WHAT YOU NEED TO DO: Your answer must be the full listing below, restated word for word, with no pictures in it.

· · · ·

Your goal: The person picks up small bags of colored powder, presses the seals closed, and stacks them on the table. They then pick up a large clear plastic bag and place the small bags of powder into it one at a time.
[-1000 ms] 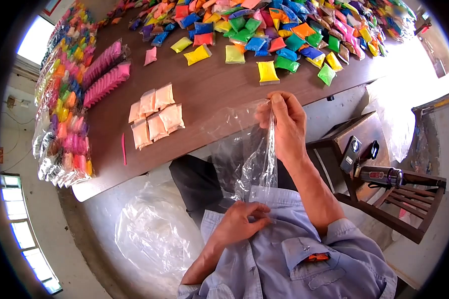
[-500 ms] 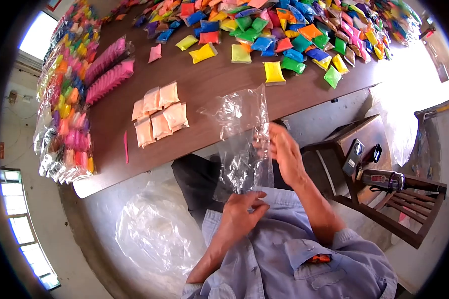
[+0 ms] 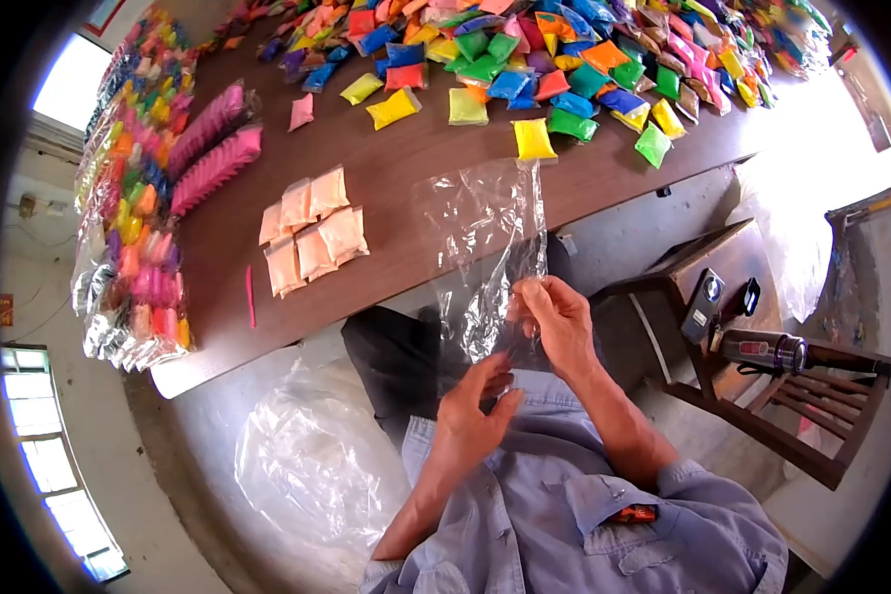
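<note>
A clear plastic bag [image 3: 480, 223] hangs over my lap, its top reaching past the table edge. My right hand [image 3: 556, 325] pinches the bag's right side between thumb and fingers. Just below the bag's lower end is my left hand [image 3: 473, 414], its thumb apart from the curled fingers and nothing visible between them. Whether its fingertips touch the plastic is hard to see. On the table [image 3: 396, 163], several peach-coloured packets [image 3: 314, 233] lie in two rows, with a thin pink stick [image 3: 250, 295] to their left.
Many coloured packets [image 3: 564, 59] are heaped along the table's far side. Bundles of pink packets [image 3: 218, 168] and a long stack of bagged packets [image 3: 134, 228] occupy the left. Clear plastic [image 3: 317, 460] lies below. A wooden chair [image 3: 802, 416] at right holds a phone [image 3: 704, 302] and flask [image 3: 762, 349].
The bag's upper part has spread wider. My right hand has moved down and now pinches its side. My left hand has shifted slightly up and its fingers have parted from the bag's lower end.
</note>
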Tool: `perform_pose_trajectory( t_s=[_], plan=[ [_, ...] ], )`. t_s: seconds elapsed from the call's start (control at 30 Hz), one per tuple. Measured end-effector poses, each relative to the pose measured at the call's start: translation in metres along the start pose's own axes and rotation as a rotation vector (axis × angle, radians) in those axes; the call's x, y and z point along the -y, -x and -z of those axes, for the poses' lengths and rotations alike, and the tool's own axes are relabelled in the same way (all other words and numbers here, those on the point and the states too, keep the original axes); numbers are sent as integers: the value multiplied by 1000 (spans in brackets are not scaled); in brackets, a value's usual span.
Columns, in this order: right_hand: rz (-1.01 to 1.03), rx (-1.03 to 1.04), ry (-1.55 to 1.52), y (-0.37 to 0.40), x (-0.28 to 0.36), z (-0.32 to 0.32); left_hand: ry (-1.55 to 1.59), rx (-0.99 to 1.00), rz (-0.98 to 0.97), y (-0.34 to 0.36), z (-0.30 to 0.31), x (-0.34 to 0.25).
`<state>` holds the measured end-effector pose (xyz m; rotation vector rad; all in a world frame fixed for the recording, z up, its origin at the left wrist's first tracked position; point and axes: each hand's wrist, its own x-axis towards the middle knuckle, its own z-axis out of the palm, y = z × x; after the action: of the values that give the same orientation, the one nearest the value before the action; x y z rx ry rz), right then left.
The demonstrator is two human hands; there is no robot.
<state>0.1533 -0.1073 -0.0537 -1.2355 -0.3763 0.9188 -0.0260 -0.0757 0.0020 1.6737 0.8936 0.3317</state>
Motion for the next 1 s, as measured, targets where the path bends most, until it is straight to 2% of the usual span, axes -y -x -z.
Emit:
perform_pose_trajectory(
  t_s=[0.13, 0.2, 0.23, 0.33, 0.4, 0.43, 0.5, 0.57, 0.63, 0.77, 0.93, 1.0],
  plan=[
    [-33, -6, -28, -6, 4, -1, -67, -102, -80, -4, 12, 7],
    [-57, -19, -15, -6, 7, 1, -151, -276, -112, -8, 22, 10],
    [-94, 8, 0, -6, 8, 3, -160, -363, -157, -14, 26, 22],
    [-138, 77, 6, -2, 16, 2, -92, -421, -86, -28, 43, 32],
    [-150, 135, -20, 2, 16, 4, -145, -510, -185, -35, 53, 27],
    [-152, 135, -20, 3, 17, 6, -145, -510, -183, -36, 59, 19],
    [-193, 192, -57, 5, 20, 11, -117, -344, 18, -39, 72, -3],
    [-230, 214, -127, 1, 13, 16, -138, -344, 43, -47, 65, -4],
    [-264, 229, -196, -2, 9, 19, -632, -350, -445, -56, 55, -1],
    [-359, 207, -101, -4, 14, 16, -811, -225, -615, -67, 38, -7],
    [-428, 233, -19, -8, 20, 21, -891, -74, -666, -99, 38, 7],
    [-441, 266, 74, -10, 30, 19, -904, -81, -690, -107, 35, 0]
  ],
)
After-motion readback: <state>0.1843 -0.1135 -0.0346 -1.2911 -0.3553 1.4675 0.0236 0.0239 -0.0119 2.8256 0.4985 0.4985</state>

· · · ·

ANSWER:
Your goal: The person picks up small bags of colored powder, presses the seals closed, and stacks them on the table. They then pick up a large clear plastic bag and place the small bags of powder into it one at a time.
[-1000 ms] 
[-500 ms] 
[+0 ms] 
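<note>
A clear plastic bag [image 3: 480, 223] hangs over my lap, its top reaching past the table edge. My right hand [image 3: 556, 325] pinches the bag's right side between thumb and fingers. Just below the bag's lower end is my left hand [image 3: 473, 414], its thumb apart from the curled fingers and nothing visible between them. Whether its fingertips touch the plastic is hard to see. On the table [image 3: 396, 163], several peach-coloured packets [image 3: 314, 233] lie in two rows, with a thin pink stick [image 3: 250, 295] to their left.
Many coloured packets [image 3: 564, 59] are heaped along the table's far side. Bundles of pink packets [image 3: 218, 168] and a long stack of bagged packets [image 3: 134, 228] occupy the left. Clear plastic [image 3: 317, 460] lies below. A wooden chair [image 3: 802, 416] at right holds a phone [image 3: 704, 302] and flask [image 3: 762, 349].
The bag's upper part has spread wider. My right hand has moved down and now pinches its side. My left hand has shifted slightly up and its fingers have parted from the bag's lower end.
</note>
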Tool: `perform_pose_trajectory( t_s=[_], plan=[ [_, ...] ], )`. t_s: seconds elapsed from the call's start (control at 30 Hz), one per tuple. Measured end-effector poses, each relative to the pose measured at the call's start: translation in metres along the start pose's own axes and rotation as a rotation vector (axis × angle, radians) in those axes; the call's x, y and z point along the -y, -x and -z of those axes, for the poses' lengths and rotations alike, and the tool's own axes are relabelled in the same way (all other words and numbers here, those on the point and the states too, keep the original axes); numbers are sent as integers: the value multiplied by 1000 (spans in brackets are not scaled); in brackets, a value's usual span.
Columns, in this order: right_hand: rz (-1.01 to 1.03), rx (-1.03 to 1.04), ry (-1.55 to 1.52), y (-0.37 to 0.40), x (-0.28 to 0.36), z (-0.32 to 0.32); left_hand: ry (-1.55 to 1.59), rx (-0.99 to 1.00), rz (-0.98 to 0.97), y (-0.34 to 0.36), z (-0.30 to 0.31), x (-0.34 to 0.25).
`<state>` holds the measured end-effector pose (xyz m; rotation vector rad; all in a world frame fixed for the recording, z up, its origin at the left wrist's first tracked position; point and axes: each hand's wrist, its own x-axis towards the middle knuckle, its own z-axis out of the palm, y = z × x; after the action: of the values that give the same orientation, the one nearest the value before the action; x y z rx ry rz), right then left.
The demonstrator is two human hands; there is no robot.
<state>0.1533 -0.1073 -0.0537 -1.2355 -0.3763 0.9188 -0.0260 -0.0757 0.0020 1.6737 0.8936 0.3317</state>
Motion for the next 1 s, as measured, targets where the path bends most, until it is straight to 2% of the usual span, axes -y -x -z.
Emit:
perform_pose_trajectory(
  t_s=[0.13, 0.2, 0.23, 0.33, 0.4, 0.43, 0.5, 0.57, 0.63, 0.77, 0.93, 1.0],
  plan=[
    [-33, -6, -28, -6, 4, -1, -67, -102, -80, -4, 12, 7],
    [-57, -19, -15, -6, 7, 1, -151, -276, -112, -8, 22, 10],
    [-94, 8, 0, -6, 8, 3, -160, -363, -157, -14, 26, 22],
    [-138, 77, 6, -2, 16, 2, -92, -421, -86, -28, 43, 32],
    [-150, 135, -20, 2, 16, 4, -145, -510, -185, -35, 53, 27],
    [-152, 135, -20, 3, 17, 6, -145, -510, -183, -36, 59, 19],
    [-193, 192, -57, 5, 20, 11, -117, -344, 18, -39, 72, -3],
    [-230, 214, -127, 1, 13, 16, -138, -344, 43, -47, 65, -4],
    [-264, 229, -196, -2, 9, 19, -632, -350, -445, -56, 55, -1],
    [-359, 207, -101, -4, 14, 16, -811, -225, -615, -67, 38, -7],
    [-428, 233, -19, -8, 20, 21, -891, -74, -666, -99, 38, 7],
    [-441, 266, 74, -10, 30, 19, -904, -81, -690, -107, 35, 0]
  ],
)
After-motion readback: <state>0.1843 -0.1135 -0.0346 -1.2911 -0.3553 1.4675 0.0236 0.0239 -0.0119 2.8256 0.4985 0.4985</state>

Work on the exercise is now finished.